━━━ Material supplied

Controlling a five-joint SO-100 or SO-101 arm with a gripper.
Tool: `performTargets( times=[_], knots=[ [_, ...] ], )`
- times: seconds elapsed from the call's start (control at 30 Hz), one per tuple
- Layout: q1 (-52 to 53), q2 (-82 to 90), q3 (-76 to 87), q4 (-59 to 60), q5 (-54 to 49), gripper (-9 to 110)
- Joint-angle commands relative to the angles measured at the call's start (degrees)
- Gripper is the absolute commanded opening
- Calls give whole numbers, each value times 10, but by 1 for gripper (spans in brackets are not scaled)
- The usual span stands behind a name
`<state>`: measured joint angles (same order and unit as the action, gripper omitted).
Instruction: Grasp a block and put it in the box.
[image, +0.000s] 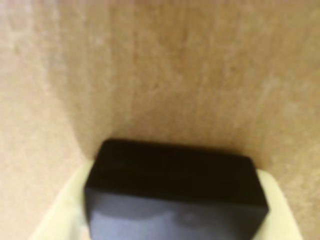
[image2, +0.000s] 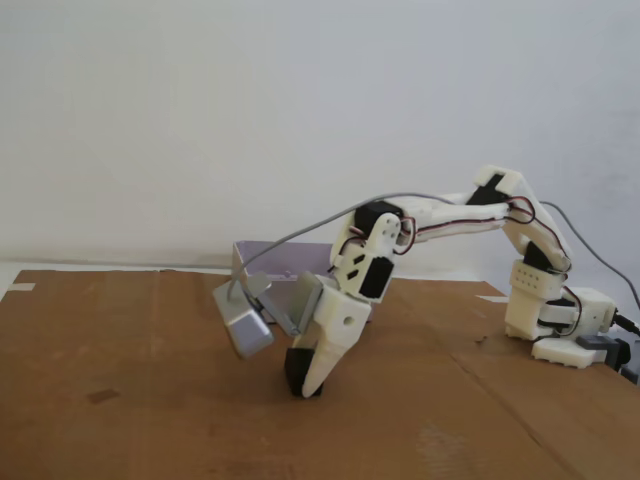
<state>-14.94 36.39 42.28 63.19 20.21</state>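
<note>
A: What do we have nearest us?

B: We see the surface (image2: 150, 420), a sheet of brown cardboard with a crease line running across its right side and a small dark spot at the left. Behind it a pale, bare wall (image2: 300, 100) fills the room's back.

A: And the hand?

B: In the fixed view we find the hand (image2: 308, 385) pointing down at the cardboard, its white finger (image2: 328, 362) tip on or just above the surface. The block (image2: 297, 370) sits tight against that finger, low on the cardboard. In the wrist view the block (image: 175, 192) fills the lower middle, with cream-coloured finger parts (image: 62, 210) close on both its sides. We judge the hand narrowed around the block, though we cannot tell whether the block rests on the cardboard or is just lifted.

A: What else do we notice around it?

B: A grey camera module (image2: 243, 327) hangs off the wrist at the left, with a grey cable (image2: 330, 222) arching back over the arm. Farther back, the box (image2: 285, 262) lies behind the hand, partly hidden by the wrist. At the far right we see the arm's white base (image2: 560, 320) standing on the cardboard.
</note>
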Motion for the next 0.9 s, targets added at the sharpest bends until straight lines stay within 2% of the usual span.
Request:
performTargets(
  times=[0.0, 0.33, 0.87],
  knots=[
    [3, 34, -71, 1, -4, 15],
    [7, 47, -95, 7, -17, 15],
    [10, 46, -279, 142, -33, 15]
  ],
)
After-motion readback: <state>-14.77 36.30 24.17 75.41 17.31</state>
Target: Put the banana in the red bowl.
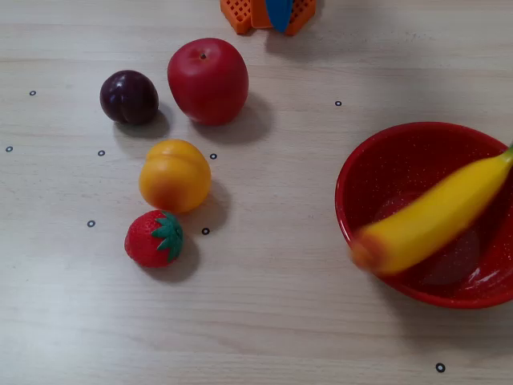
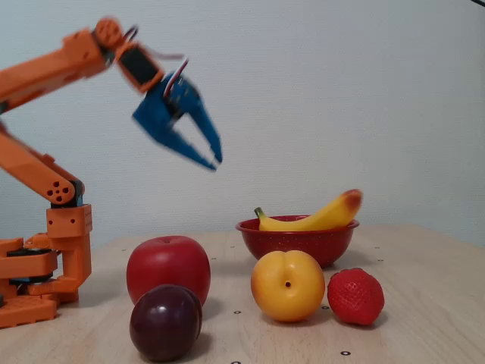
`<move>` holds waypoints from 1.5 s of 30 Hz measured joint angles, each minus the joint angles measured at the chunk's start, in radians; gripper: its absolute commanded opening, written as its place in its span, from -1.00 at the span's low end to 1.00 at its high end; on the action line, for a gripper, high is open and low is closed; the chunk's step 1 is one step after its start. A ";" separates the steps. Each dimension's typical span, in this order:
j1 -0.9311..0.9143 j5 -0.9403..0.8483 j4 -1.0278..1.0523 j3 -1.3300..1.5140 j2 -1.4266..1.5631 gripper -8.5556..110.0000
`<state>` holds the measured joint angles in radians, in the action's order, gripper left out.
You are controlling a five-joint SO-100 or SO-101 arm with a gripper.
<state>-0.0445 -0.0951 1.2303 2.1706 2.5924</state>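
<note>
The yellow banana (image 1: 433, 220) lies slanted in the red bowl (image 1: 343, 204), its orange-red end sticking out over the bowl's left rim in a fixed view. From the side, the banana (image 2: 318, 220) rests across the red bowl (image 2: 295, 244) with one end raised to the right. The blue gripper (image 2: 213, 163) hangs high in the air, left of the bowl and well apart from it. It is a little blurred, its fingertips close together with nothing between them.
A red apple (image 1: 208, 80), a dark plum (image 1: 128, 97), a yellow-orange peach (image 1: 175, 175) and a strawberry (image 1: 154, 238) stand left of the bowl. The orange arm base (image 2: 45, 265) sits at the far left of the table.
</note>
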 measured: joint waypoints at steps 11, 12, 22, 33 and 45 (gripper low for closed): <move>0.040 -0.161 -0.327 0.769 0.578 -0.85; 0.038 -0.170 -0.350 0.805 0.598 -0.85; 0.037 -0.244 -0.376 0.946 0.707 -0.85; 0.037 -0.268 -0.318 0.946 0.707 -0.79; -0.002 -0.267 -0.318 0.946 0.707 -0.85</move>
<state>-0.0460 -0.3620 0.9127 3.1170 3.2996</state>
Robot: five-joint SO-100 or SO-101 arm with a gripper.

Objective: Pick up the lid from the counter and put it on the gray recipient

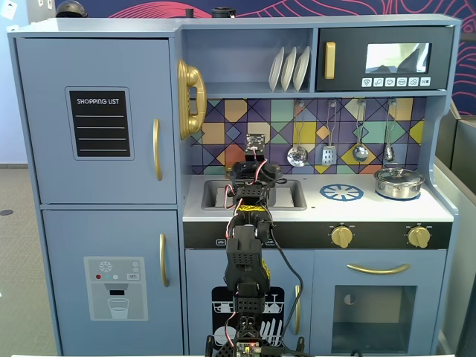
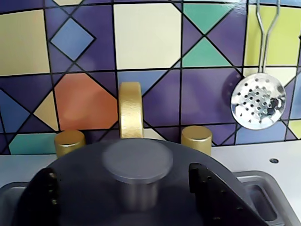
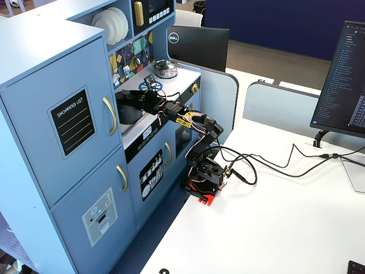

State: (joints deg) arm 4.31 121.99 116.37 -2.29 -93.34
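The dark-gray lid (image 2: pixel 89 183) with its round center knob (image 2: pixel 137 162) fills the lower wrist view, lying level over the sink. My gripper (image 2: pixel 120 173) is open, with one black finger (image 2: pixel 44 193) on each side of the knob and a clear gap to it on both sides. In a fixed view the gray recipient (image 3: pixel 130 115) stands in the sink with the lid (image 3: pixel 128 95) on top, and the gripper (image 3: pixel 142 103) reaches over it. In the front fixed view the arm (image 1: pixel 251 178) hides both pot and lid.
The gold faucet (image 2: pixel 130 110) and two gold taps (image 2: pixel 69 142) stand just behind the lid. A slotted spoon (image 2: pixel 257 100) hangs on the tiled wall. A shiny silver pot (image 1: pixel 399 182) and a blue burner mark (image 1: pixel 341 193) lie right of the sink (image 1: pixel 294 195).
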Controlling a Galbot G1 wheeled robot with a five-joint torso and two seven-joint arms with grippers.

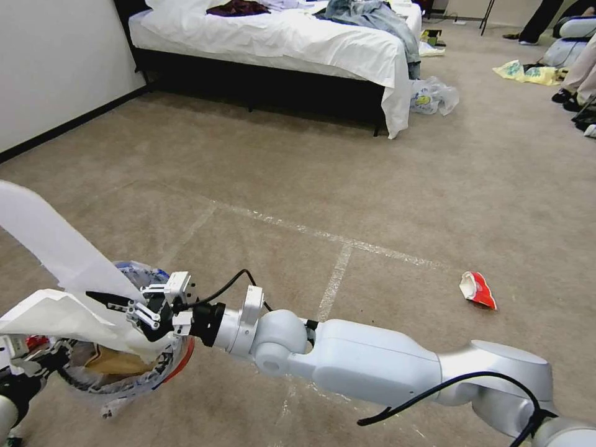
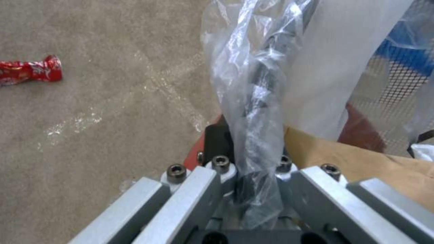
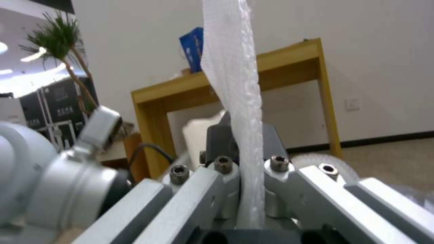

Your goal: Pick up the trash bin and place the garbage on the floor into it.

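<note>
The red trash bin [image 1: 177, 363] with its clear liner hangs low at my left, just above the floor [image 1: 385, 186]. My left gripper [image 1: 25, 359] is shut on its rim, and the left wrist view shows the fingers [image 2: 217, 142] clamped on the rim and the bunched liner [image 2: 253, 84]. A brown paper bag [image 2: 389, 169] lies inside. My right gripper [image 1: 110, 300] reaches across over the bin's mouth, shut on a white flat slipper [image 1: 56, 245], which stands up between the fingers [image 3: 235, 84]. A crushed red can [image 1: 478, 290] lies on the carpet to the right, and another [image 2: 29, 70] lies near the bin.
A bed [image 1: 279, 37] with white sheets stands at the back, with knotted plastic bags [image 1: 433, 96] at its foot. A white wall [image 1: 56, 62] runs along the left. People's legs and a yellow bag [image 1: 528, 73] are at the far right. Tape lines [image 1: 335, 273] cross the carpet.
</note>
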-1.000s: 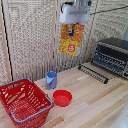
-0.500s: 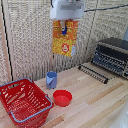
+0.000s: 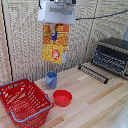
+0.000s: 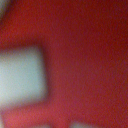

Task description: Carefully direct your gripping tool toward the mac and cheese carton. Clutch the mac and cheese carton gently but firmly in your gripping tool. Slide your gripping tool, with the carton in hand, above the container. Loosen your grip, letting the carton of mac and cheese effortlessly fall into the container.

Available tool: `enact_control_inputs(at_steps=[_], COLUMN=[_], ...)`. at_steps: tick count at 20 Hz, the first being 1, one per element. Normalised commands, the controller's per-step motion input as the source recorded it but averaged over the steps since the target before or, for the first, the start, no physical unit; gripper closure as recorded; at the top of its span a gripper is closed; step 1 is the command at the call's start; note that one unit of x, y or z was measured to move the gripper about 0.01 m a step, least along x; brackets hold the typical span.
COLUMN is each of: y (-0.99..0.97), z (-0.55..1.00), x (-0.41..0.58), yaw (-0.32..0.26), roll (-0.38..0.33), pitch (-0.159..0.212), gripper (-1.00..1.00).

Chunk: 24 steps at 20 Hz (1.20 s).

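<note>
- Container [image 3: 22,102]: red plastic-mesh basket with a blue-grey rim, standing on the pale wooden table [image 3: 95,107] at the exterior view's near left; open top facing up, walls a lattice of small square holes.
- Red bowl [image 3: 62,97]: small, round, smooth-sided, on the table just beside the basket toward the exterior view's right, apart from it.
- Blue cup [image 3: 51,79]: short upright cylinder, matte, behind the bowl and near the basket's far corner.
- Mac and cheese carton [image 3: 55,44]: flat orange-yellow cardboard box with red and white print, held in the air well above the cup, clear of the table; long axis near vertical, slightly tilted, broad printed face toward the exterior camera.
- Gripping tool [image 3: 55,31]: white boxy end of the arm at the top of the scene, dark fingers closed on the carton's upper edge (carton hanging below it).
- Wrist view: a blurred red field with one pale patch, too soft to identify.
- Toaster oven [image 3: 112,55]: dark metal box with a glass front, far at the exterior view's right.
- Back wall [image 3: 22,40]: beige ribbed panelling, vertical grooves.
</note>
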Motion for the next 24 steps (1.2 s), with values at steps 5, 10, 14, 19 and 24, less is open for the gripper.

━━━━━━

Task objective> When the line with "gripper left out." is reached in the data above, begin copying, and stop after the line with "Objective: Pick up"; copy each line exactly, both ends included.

Output of the task>
`<state>` holds the measured joint angles in radians, in the action's order, gripper left out.
You are controlling a five-joint SO-100 or SO-101 arm with a gripper.
<state>-0.0445 -0.0951 1.2303 2.1706 2.5924</state>
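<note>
The yellow banana (image 1: 433, 220) lies slanted in the red bowl (image 1: 343, 204), its orange-red end sticking out over the bowl's left rim in a fixed view. From the side, the banana (image 2: 318, 220) rests across the red bowl (image 2: 295, 244) with one end raised to the right. The blue gripper (image 2: 213, 163) hangs high in the air, left of the bowl and well apart from it. It is a little blurred, its fingertips close together with nothing between them.
A red apple (image 1: 208, 80), a dark plum (image 1: 128, 97), a yellow-orange peach (image 1: 175, 175) and a strawberry (image 1: 154, 238) stand left of the bowl. The orange arm base (image 2: 45, 265) sits at the far left of the table.
</note>
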 measured: joint waypoints at steps 11, 12, 22, 33 and 45 (gripper low for closed): <move>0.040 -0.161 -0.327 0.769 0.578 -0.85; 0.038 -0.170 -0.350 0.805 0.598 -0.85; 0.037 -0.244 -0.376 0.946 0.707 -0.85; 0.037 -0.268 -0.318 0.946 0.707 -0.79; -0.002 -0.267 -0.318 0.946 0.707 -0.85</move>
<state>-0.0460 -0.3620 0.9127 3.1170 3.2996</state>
Robot: five-joint SO-100 or SO-101 arm with a gripper.

Objective: Pick up the lid from the counter and put it on the gray recipient

This concludes the response to the exercise.